◆ Required work
Scan the records below and report how many lines contain the word "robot", giving the number by itself.

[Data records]
[Start of Attachment]

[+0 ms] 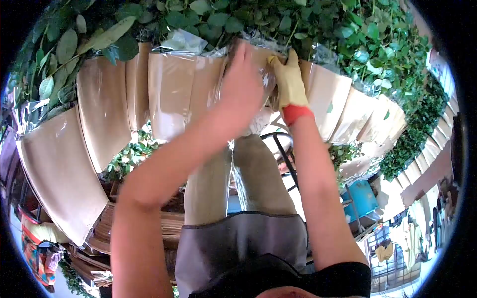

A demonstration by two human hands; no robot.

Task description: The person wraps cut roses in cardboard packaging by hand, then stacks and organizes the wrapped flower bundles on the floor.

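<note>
A row of brown cardboard wraps (171,94) in clear plastic runs across the upper middle, with green leafy stems (213,22) rising out of their tops. My bare left hand (242,89) is at the top edge of a wrap in the centre, blurred, and its fingers are hard to make out. Just right of it, my right hand (289,84), in a pale yellow glove with a red cuff, touches the top of a wrap. Its thumb and fingers are apart at the plastic edge.
Large cardboard wraps (64,174) stand at the left. A teal bin (362,198) is at the right, near a wire rack (392,258). Stacked cardboard (171,223) lies below the row. More wrapped bunches curve away at the far right.
</note>
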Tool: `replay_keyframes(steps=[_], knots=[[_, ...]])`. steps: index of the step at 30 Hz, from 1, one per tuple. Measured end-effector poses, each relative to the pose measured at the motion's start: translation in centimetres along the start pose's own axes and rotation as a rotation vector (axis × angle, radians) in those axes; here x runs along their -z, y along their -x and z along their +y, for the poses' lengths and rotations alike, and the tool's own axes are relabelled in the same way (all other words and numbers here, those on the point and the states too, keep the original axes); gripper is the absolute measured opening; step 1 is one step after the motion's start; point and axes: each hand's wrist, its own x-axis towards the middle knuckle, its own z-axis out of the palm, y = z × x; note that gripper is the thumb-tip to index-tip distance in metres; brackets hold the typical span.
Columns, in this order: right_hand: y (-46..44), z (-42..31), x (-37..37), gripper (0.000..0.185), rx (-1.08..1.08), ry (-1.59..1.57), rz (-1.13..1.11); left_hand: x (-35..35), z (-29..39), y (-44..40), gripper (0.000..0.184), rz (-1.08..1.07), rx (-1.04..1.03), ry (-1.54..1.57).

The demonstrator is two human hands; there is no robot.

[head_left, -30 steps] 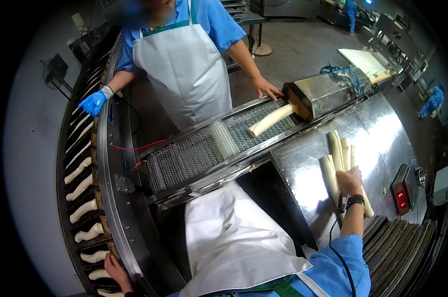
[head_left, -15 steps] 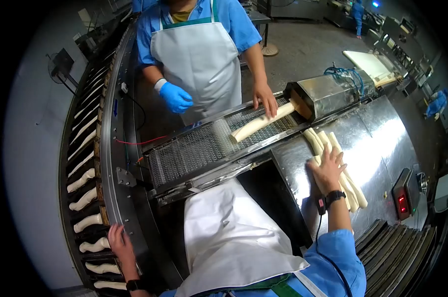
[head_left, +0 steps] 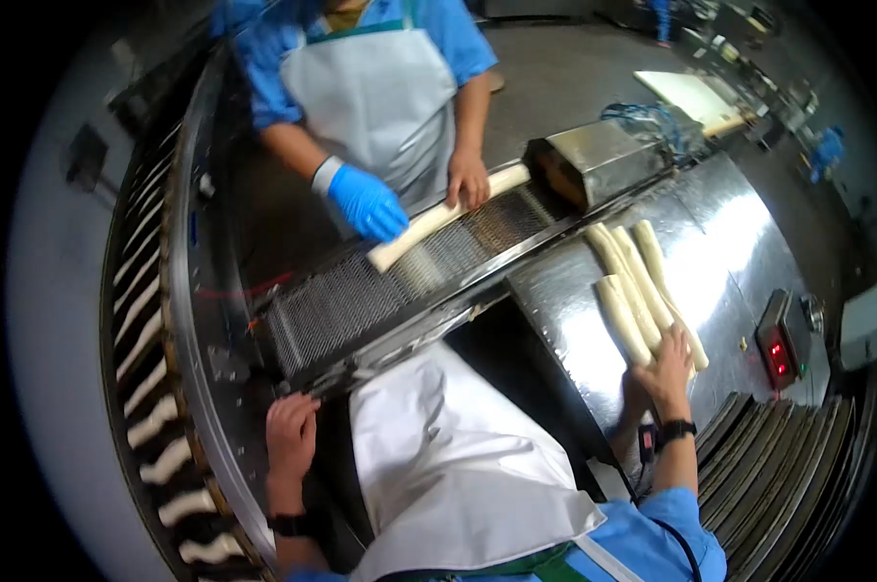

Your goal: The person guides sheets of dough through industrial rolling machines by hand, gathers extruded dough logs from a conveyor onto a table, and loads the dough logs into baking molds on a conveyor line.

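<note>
Several pale dough logs [head_left: 635, 289] lie side by side on the steel table. My right hand [head_left: 666, 373] rests on their near end, fingers stretched over the dough rather than wrapped round it. My left hand [head_left: 291, 436] is beside the near end of the mesh conveyor [head_left: 346, 315], holding nothing, its fingers extended and slightly bent. Across from me, a co-worker's blue-gloved hand [head_left: 368, 202] and bare hand [head_left: 468, 179] are on another dough log [head_left: 421, 233] on the mesh. That log's far end is near a metal housing [head_left: 603, 160].
To the left runs a line of trays with dough pieces [head_left: 162, 461] behind a metal rail [head_left: 188, 359]. A scale with red digits [head_left: 778, 349] stands on the steel table [head_left: 579, 335]. Stacked dark trays [head_left: 782, 466] are at lower right. A cable passes my right forearm.
My right hand has slid toward the near end of the dough logs. My left hand has moved right, away from the tray line. The co-worker's gloved hand has come onto the conveyor log, which has shifted left.
</note>
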Motion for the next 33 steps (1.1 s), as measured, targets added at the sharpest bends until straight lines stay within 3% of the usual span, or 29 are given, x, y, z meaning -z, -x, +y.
replay_keyframes(steps=[2,4,6,7,10,12,18,22,23,24,26,27,30,32,33], knots=[[4.6,3.3,1.3,0.087,-0.073,-0.061,-0.01,-1.6,0.4,0.4,0.014,-0.038,-0.053,0.0],[7.8,6.8,-0.2,0.082,-0.106,-0.089,0.039,-1.2,1.1,0.2,0.014,-0.064,0.074,0.023],[9.3,9.3,-2.4,0.077,-0.154,-0.271,0.102,-0.7,1.1,-0.1,0.015,-0.097,0.065,0.04],[9.5,7.1,-1.6,0.069,-0.144,-0.364,0.225,-0.6,1.2,-0.4,0.016,-0.091,0.098,0.076],[8.1,3.1,0.4,0.061,-0.236,-0.52,0.277,-0.4,1.2,-1.3,0.017,-0.083,0.112,0.118],[7.3,3.0,-1.4,0.047,-0.196,-0.346,0.447,0.1,1.3,-1.6,0.017,-0.118,0.143,0.112],[3.5,-0.2,-1.8,0.032,-0.012,-0.238,0.464,0.0,1.5,-0.9,0.017,-0.105,0.243,0.156],[0.3,-1.3,-0.1,0.034,0.148,0.002,0.436,-0.6,-0.1,-1.0,0.017,-0.139,0.227,0.192],[-0.7,-1.5,0.8,0.066,0.067,0.038,0.291,-0.4,-0.6,-1.0,0.017,-0.131,0.231,0.186],[-2.2,-0.9,0.3,0.066,0.075,0.033,0.293,-0.2,-1.4,-1.0,0.017,-0.115,0.249,0.157],[-5.3,0.1,-0.4,0.106,-0.162,-0.002,0.178,0.7,-3.0,-0.8,0.017,-0.091,0.276,0.125],[-6.9,0.5,0.0,0.13,-0.233,0.028,-0.063,1.6,-4.0,-0.6,0.018,-0.054,0.283,0.081],[-8.1,-2.6,2.8,0.116,-0.204,0.013,-0.1,4.9,-5.5,-0.1,0.018,0.034,0.327,-0.038],[-10.0,-2.2,1.9,0.109,-0.195,0.03,-0.154,7.0,-7.6,0.1,0.021,0.078,0.46,-0.001],[-10.4,-2.3,1.6,0.109,-0.201,0.072,-0.171,8.1,-9.3,0.2,0.023,0.104,0.412,-0.062]])
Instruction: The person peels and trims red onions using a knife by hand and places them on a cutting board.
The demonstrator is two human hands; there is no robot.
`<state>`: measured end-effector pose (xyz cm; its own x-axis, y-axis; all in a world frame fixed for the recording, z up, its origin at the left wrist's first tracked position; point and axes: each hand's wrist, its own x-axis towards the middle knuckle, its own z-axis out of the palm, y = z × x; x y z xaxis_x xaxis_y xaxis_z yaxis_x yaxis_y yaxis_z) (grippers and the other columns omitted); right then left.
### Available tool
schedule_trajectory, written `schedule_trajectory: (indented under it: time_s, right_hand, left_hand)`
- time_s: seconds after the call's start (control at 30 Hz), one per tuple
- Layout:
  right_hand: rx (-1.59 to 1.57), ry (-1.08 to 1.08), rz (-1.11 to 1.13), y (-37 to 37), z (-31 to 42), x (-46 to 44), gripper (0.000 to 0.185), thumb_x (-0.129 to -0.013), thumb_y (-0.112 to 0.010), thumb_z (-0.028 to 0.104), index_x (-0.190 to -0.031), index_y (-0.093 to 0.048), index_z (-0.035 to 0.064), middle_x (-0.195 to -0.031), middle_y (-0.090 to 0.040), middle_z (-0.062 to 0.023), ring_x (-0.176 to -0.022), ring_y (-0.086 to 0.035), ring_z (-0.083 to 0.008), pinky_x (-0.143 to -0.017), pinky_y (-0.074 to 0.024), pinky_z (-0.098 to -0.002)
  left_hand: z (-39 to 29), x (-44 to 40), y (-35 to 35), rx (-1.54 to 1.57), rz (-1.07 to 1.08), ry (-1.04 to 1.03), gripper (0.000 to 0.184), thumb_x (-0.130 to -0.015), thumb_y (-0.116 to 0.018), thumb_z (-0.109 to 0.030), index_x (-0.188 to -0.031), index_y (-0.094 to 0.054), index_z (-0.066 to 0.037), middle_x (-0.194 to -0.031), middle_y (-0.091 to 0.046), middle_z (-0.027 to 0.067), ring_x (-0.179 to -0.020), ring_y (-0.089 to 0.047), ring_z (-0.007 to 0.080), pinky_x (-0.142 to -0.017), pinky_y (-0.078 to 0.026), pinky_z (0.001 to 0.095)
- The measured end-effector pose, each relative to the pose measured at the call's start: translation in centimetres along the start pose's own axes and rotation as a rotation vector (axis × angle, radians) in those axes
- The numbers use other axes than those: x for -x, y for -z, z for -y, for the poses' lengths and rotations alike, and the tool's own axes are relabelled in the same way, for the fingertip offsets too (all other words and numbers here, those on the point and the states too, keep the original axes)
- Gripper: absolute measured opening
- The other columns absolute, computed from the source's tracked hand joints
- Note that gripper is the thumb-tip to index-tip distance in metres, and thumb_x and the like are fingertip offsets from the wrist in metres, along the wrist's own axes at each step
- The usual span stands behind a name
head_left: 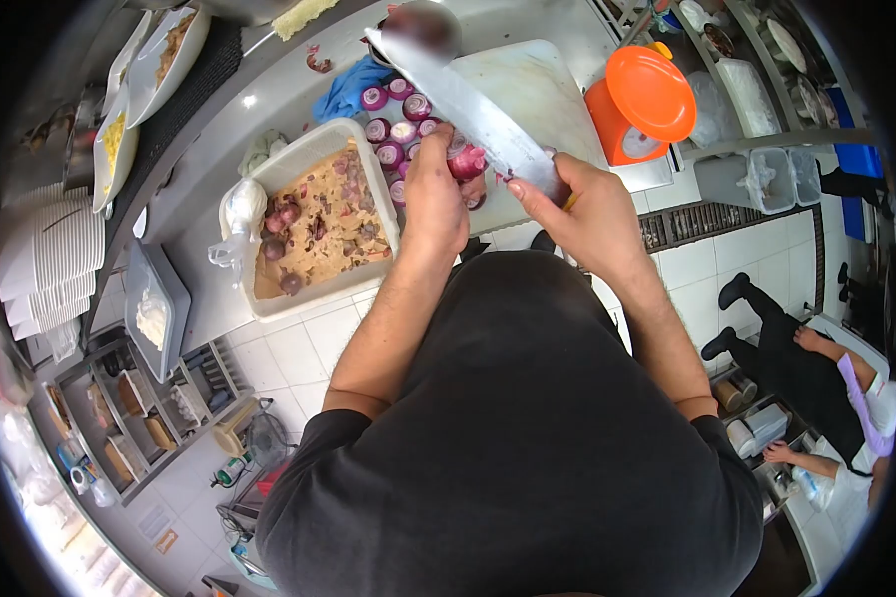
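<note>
My left hand (436,194) is closed round a red onion (466,161) whose purple flesh shows between the fingers. In my right hand (589,211) is the handle end of a large knife (473,114); its wide blade points up and left, above the onion. Both hands are over the near edge of a white cutting board (531,80). Several trimmed red onions (377,129) stand grouped left of the board. Further left, a white bin (241,298) holds brown paper, onion skins and a few whole onions (287,213).
An orange container (622,114) stands right of the board. A blue cloth (350,92) lies behind the onions, near a blurred dark round thing (418,30). Stacked white plates (45,249) are at far left. Another person (801,373) is at the lower right.
</note>
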<state>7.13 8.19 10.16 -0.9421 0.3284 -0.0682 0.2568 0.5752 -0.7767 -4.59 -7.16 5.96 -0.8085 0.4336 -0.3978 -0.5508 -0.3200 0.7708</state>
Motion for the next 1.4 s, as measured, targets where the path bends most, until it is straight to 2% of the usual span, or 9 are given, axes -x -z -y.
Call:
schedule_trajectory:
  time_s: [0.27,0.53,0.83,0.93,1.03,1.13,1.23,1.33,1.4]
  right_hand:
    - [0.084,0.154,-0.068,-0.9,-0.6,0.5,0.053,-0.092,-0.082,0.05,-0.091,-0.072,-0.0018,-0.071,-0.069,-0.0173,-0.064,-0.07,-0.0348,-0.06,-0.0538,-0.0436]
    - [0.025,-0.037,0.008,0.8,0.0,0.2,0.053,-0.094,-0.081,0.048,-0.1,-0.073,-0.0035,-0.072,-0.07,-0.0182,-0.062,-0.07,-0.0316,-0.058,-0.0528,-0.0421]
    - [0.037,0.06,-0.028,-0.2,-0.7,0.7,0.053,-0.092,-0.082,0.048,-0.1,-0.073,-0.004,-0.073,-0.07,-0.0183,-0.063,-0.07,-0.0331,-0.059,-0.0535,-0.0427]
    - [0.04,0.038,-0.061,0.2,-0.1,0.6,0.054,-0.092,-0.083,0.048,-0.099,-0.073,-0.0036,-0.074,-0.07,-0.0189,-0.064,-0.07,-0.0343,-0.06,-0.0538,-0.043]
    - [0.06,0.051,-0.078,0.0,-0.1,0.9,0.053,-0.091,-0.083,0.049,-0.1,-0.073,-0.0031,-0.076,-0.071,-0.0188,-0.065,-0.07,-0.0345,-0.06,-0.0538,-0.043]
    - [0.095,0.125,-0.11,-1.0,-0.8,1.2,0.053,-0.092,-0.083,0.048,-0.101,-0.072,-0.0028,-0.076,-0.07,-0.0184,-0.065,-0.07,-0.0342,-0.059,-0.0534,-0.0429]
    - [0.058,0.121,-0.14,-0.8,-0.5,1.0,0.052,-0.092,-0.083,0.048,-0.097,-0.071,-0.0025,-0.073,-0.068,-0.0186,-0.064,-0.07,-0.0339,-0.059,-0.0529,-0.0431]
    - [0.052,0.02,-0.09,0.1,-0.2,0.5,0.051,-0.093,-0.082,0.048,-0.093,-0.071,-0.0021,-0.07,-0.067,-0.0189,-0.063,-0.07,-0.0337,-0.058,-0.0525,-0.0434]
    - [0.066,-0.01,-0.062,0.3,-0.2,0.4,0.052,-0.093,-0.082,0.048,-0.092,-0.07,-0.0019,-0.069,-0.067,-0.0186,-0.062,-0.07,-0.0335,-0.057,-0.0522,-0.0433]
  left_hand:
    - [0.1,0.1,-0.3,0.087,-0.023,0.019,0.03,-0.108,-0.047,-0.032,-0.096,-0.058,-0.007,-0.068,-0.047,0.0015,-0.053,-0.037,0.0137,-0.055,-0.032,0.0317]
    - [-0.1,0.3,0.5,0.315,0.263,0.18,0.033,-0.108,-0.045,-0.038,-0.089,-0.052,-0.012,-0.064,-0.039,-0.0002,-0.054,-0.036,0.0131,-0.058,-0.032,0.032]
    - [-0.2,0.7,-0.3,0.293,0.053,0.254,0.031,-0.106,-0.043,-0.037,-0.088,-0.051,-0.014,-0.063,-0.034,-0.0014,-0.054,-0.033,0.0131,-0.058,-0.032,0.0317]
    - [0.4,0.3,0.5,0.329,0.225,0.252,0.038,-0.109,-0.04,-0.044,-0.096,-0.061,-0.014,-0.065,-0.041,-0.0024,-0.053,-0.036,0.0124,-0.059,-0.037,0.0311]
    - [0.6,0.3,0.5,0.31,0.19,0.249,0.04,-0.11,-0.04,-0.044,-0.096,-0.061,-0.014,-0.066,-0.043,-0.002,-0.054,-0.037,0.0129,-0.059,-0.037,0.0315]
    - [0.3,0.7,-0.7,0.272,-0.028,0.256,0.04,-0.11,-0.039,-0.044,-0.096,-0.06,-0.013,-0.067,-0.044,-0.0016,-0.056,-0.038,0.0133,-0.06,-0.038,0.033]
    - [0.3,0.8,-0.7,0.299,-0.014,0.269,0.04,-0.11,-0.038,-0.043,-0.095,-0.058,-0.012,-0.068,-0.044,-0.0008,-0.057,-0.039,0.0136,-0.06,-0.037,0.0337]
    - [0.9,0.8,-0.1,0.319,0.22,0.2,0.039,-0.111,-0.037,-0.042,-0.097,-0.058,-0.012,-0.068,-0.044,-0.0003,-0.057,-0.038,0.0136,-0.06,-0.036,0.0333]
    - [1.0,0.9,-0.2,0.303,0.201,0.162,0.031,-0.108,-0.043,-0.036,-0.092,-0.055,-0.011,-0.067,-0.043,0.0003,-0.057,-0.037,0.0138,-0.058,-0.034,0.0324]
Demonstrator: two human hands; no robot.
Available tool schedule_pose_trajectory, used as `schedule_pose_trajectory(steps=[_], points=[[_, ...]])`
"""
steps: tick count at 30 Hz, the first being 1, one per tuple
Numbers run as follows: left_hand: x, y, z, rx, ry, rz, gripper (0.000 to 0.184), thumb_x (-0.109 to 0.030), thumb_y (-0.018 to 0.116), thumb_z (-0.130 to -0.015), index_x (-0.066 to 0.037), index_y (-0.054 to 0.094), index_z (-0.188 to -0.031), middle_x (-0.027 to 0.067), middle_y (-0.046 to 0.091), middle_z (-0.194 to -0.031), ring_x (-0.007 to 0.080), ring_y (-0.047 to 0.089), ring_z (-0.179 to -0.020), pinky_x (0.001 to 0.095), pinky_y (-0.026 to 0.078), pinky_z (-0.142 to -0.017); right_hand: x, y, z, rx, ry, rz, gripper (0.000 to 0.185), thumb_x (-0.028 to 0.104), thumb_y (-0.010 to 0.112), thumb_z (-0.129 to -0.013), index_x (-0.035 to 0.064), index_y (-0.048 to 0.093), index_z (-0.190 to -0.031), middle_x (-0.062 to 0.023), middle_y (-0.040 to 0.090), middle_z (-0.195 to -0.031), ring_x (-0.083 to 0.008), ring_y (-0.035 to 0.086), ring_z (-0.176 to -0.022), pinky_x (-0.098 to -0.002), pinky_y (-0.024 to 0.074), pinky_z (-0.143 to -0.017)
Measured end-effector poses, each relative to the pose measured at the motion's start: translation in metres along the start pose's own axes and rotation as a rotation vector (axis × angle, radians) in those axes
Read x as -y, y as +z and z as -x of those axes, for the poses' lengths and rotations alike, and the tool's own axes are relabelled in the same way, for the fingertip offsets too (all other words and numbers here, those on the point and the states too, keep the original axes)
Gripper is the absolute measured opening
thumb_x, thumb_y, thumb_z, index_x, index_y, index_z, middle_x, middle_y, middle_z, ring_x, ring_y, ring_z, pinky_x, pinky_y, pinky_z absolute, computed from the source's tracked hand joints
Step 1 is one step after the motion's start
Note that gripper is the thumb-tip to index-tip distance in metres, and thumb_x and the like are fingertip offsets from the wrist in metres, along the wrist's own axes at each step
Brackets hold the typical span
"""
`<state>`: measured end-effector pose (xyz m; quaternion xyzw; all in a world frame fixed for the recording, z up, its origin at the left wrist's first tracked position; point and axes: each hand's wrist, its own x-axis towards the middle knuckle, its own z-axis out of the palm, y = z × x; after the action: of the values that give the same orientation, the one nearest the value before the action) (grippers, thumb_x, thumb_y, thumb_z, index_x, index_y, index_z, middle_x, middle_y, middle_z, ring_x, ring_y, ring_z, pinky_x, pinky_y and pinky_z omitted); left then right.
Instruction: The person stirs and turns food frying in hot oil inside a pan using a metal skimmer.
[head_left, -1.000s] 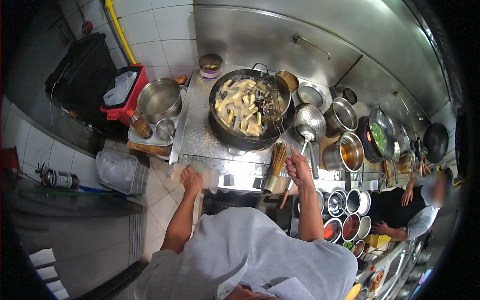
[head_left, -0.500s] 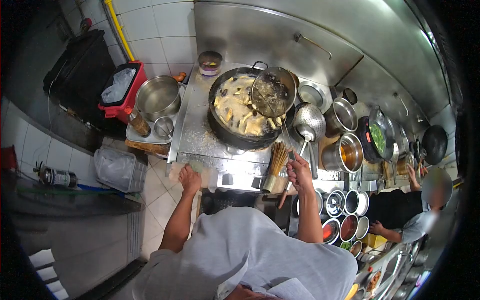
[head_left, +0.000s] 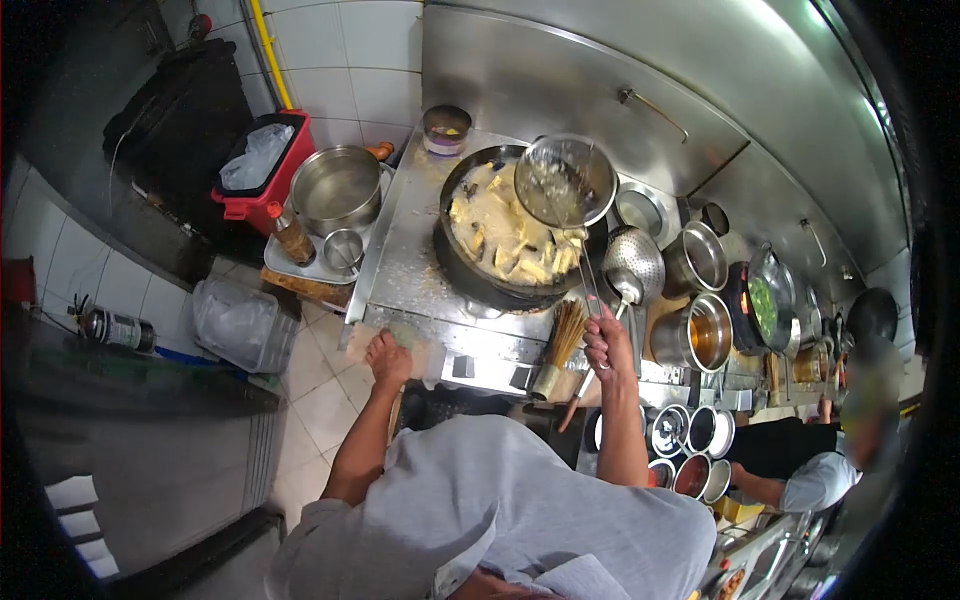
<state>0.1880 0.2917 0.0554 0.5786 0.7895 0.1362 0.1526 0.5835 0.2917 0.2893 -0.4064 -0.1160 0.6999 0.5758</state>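
Note:
My right hand [head_left: 609, 346] is closed round the long handle of a wire strainer [head_left: 566, 182]. The strainer's round basket is over the back right part of a large black wok [head_left: 452, 262], and motion blurs its mesh. Pale yellow pieces and some dark ones [head_left: 513, 240] lie in foaming liquid inside the wok. My left hand [head_left: 388, 360] rests at the counter's front edge, its fingers bent over a pale greenish cloth [head_left: 404, 336]. Below my right hand, a bamboo brush [head_left: 562, 345] leans on the stove front beside a wooden handle [head_left: 572, 405].
Right of the wok stand a perforated ladle [head_left: 634, 262] and a pot of orange liquid [head_left: 690, 335]. On the left, a steel pot [head_left: 336, 190] and a bottle [head_left: 291, 236] share a tray. A co-worker's sleeve [head_left: 818, 482] shows at far right.
The scene has shifted right in view. The strainer has moved slightly up and away from the wok's middle, with my right hand still on its handle. My left hand stays at the counter edge.

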Motion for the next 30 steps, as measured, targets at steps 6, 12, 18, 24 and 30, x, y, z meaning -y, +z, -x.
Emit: schedule_pose_trajectory(steps=[6,12,18,24,30], points=[[-0.003,-0.006,0.000,-0.038,-0.003,0.009,0.046,-0.023,0.057,-0.079,-0.001,0.045,-0.118,0.0217,0.050,-0.119,0.0389,0.046,-0.115,0.0535,0.034,-0.096,0.021,0.054,-0.064,0.076,-0.044,0.379,0.043,0.005,0.044,-0.093,0.0108,0.045,-0.135,0.0010,0.046,-0.069,-0.0046,0.035,-0.043,-0.0195,0.0254,-0.033],[-0.005,-0.004,0.001,-0.036,-0.040,0.005,0.051,-0.023,0.058,-0.078,-0.003,0.044,-0.123,0.0207,0.049,-0.122,0.0391,0.044,-0.118,0.0528,0.032,-0.099,0.015,0.118,-0.251,0.063,-1.119,1.724,0.037,0.011,0.049,-0.089,0.0067,0.059,-0.124,-0.0235,0.067,-0.085,-0.0376,0.067,-0.075,-0.0444,0.0526,-0.064],[-0.002,-0.004,0.003,-0.054,-0.018,0.040,0.048,-0.024,0.060,-0.077,-0.004,0.046,-0.118,0.0206,0.049,-0.121,0.0381,0.044,-0.118,0.0529,0.033,-0.098,-0.004,0.133,-0.352,-0.080,-0.798,1.995,0.045,0.033,0.033,-0.099,0.0016,0.066,-0.100,-0.0310,0.064,-0.089,-0.0452,0.064,-0.086,-0.0528,0.0512,-0.077],[-0.002,-0.008,0.003,-0.025,0.003,0.020,0.048,-0.025,0.061,-0.077,-0.002,0.045,-0.115,0.0201,0.049,-0.119,0.0378,0.045,-0.116,0.0529,0.034,-0.096,0.013,0.140,-0.184,0.007,-0.870,1.762,0.042,0.006,0.051,-0.080,-0.0003,0.060,-0.121,-0.0311,0.063,-0.095,-0.0433,0.064,-0.090,-0.0496,0.0507,-0.079],[0.000,-0.003,0.000,-0.003,0.003,0.042,0.051,-0.022,0.057,-0.079,0.000,0.042,-0.122,0.0222,0.048,-0.123,0.0400,0.043,-0.119,0.0537,0.032,-0.098,-0.027,0.048,-0.061,0.020,-0.662,1.413,0.040,0.007,0.056,-0.089,0.0000,0.057,-0.129,-0.0042,0.061,-0.074,-0.0089,0.051,-0.063,-0.0278,0.0440,-0.058]])
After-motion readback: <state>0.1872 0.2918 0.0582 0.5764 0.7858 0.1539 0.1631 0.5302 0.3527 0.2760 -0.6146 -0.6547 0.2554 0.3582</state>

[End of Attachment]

◆ Written solution
4